Imagine yourself working for Jesus in the marketplace.
That was the meditation we experienced during a senior level seminary class I took titled Redeeming the Routines. The class was taught by my favorite professor, so naturally I took the class thinking it would be time well spent with my favorite theologian and friend. What I learned I put into practice in my own ministry—sometimes successfully and sometimes…not so much.
My professor’s thesis integrated the fact that we don't turn off our spiritual life when we leave worship or a bible study or prayer time. We are who we are all the time. He pointed out that we all spend a lot of time at work. The average person spends 40 or more hours at work with work people. Evidently, God is very interested in who we are during those hours and what we do during those work hours may actually have more Kingdom impact than all the hours Christians spend in study, prayer and worship combined.

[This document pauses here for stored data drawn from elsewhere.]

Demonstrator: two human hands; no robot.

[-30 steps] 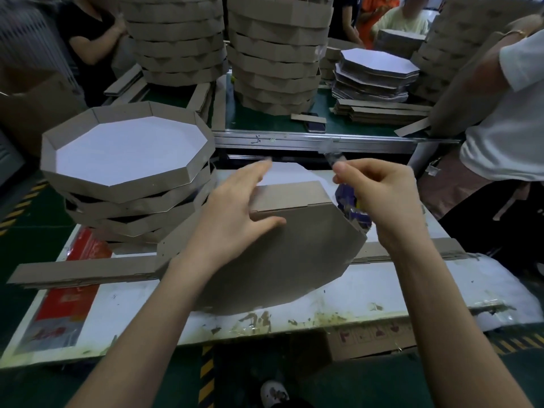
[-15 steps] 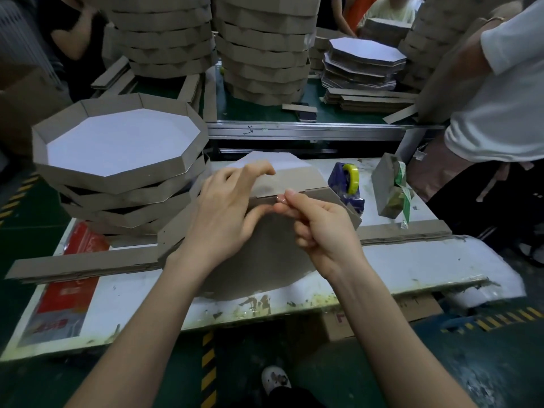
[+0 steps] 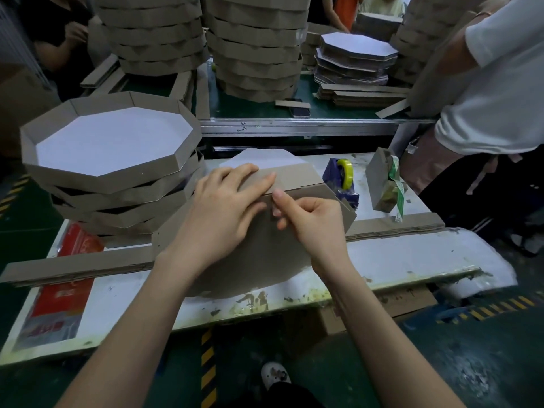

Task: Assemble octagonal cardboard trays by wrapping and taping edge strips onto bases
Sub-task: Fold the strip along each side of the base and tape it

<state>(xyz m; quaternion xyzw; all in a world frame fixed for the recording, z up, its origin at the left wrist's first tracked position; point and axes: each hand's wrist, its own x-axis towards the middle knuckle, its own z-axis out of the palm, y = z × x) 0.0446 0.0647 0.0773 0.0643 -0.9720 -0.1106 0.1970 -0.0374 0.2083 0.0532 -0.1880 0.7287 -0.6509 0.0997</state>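
Observation:
A brown octagonal cardboard base [image 3: 259,260] stands tilted up toward me on the white worktable [image 3: 412,260], its white face turned away. An edge strip [image 3: 297,175] runs along its upper rim. My left hand [image 3: 226,207] lies flat over the strip and the base's top edge, fingers straight. Right beside it, my right hand [image 3: 312,219] presses its thumb and fingertips onto a short piece of tape [image 3: 272,213] at the rim. A blue tape dispenser with a yellow roll [image 3: 341,178] stands just behind the base.
Finished trays [image 3: 112,148] are stacked at my left. Long cardboard strips [image 3: 67,266] lie across the table. A small cardboard piece with green tape [image 3: 385,184] sits at the right. A person in a white shirt [image 3: 494,83] stands close on the right. Tall tray stacks [image 3: 256,48] fill the conveyor behind.
My right hand came from the dispenser to the base's top rim and now presses tape down there. My left hand has flattened further along the strip.

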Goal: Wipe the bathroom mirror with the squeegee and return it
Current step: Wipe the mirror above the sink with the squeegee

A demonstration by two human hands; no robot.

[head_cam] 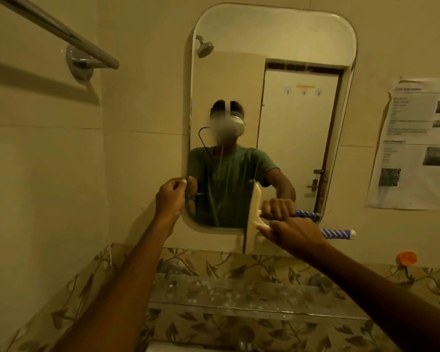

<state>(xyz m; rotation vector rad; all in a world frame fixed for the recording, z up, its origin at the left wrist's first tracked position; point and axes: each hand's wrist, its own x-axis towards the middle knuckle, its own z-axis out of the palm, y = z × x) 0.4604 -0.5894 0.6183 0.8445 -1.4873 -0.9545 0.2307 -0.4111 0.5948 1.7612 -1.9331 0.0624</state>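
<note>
The bathroom mirror [272, 41] is a tall rounded rectangle with a white frame on the tiled wall. My right hand [295, 235] grips the squeegee [252, 224], a cream head with a blue-and-white patterned handle sticking out to the right. Its blade stands upright against the glass near the mirror's lower right and overlaps the bottom frame. My left hand [170, 196] pinches the mirror's left edge low down. The glass reflects a person in a green shirt and both hands.
A glass shelf [239, 290] speckled with droplets runs below the mirror, over leaf-patterned tiles. A metal towel rail [61, 31] juts out at upper left. A printed paper notice [417, 143] hangs on the right wall, above an orange wall hook [407, 259].
</note>
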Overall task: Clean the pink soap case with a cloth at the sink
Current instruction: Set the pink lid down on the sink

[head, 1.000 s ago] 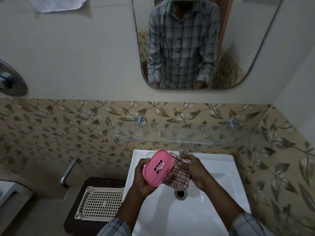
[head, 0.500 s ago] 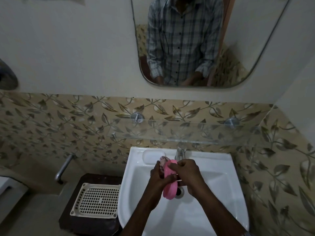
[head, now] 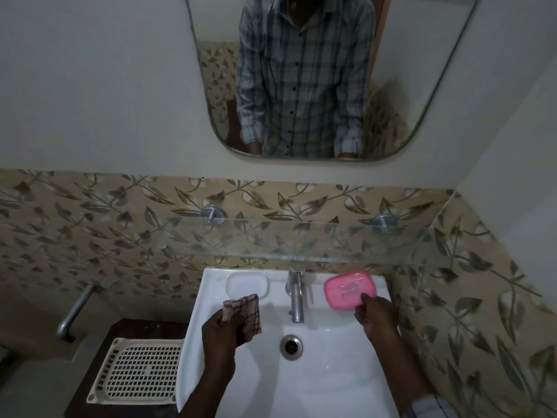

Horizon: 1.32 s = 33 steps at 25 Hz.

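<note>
The pink soap case (head: 349, 289) lies flat on the back right ledge of the white sink (head: 331, 372), right of the tap. My right hand (head: 375, 315) is at its near edge, fingertips touching the case. Over the left side of the basin, my left hand (head: 223, 328) grips a checked cloth (head: 245, 312), which hangs bunched from the fingers.
A steel tap (head: 296, 292) stands at the sink's back centre, with the drain (head: 291, 346) below it. A moulded soap recess (head: 247, 285) sits back left. A glass shelf (head: 301, 239) juts out above. A cream perforated tray (head: 140, 371) rests on a dark stand to the left.
The hands have parted. My right hand carried the pink case from over the drain to the back right ledge. My left hand kept the cloth and moved left.
</note>
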Each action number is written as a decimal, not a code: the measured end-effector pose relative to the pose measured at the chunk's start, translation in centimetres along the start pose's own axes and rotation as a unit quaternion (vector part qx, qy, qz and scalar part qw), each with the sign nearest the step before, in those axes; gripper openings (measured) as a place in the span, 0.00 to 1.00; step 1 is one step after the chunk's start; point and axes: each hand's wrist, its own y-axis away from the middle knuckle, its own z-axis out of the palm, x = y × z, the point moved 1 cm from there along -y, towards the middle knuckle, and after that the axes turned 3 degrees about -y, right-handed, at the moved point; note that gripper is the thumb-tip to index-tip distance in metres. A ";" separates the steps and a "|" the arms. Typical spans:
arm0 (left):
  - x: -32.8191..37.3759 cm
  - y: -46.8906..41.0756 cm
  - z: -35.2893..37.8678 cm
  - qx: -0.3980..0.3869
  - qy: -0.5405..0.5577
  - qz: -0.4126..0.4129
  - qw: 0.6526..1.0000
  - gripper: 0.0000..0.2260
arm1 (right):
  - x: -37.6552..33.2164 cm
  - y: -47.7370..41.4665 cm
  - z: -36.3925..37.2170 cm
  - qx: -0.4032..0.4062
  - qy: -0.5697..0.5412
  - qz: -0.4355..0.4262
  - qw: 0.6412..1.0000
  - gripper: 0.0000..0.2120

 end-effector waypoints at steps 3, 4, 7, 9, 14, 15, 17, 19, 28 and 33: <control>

A very intelligent theologian named Miroslav Volf wrote extensively about work and God. Miroslav Volf is Founder and Director of Yale Center for Faith and Culture and Henry B. Wright Professor of Theology, Yale University Divinity School.* Like I said, the man has some serious brain power! He’s amazing and reading his work is not easy nor is it for everyone. But, he has amazing insights and life experience.
The book we read for the class is titled Work in the Spirit: A Theology of Work. Dr. Volf wrote intellectually and deeply about the rise of modern industrial society. Work pervaded and ruled the lives of men and women. Think about this—what is the first question most of us ask when we meet someone new? Although there have been many popular books on the Christian understanding of work, this is the first scholarly effort to articulate a developed Protestant theology. Volf interpreted work from a new perspective--in terms of the doctrine of the Holy Spirit--and explores the nature of work in both capitalist and socialist societies. Within these macroeconomic frameworks, he considers a variety of work, including industrial, agricultural, medical, political, and artistic. Volf rejects the traditional protestant understanding of work as vocation and argues for a doctrine of work as cooperation with God.
Imagine yourself working for Jesus where you work. How would you approach your tasks and ’to do’ lists? Would you act any differently at work or speak differently about work-related issues like work place gossip, attitudes about management or stealing something from work?
Sometimes we consider work as a means to get things we need and desire. For example, people work in order to receive insurance benefits, pay checks or prestige. Sometimes people work because they are responsible adults who want to care for their family. Other people work but create hell on earth for their colleagues around them. Work can also be a place of violence. Think for a moment about al the people who work for tyrants in systems that reward the same behavior. I’m sure you know someone who’s workplace is a painful experience and a place many dread going on a daily, weekly and monthly basis.
Work is important and most likely necessary for many of us. We must pay close attention to our attitude and heart when it comes to the way we think of work, the workplace and the people we work with. How would you unclutter your work? Maybe it is a simple practice. I share with you something I began it long ago after sitting in a class taught by my favorite professor.
Imagine yourself working for Jesus in the marketplace. Imagine your office. Imagine the people. Imagine how Jesus coached you to respond to your enemy. What did Jesus say about gossip and our attitudes about others? What were the ‘blessed’ sayings again? Wasn’t there something about a speck I noticed in someone else and a log in my own eye? Judgment. Jesus was clear on that but maybe it’s time to make an appointment for a one on one meeting over coffee. Allow the Holy Spirit to teach, guide and convict you of behaviors, thoughts and deeds that need redeeming. Do the work, the harder work of redeeming those routines because the most important work you may ever do for Jesus in in your workplace.
“We ought not to be weary of doing little things for the love of God, who regards not the greatness of the work, but the love with which it is performed.”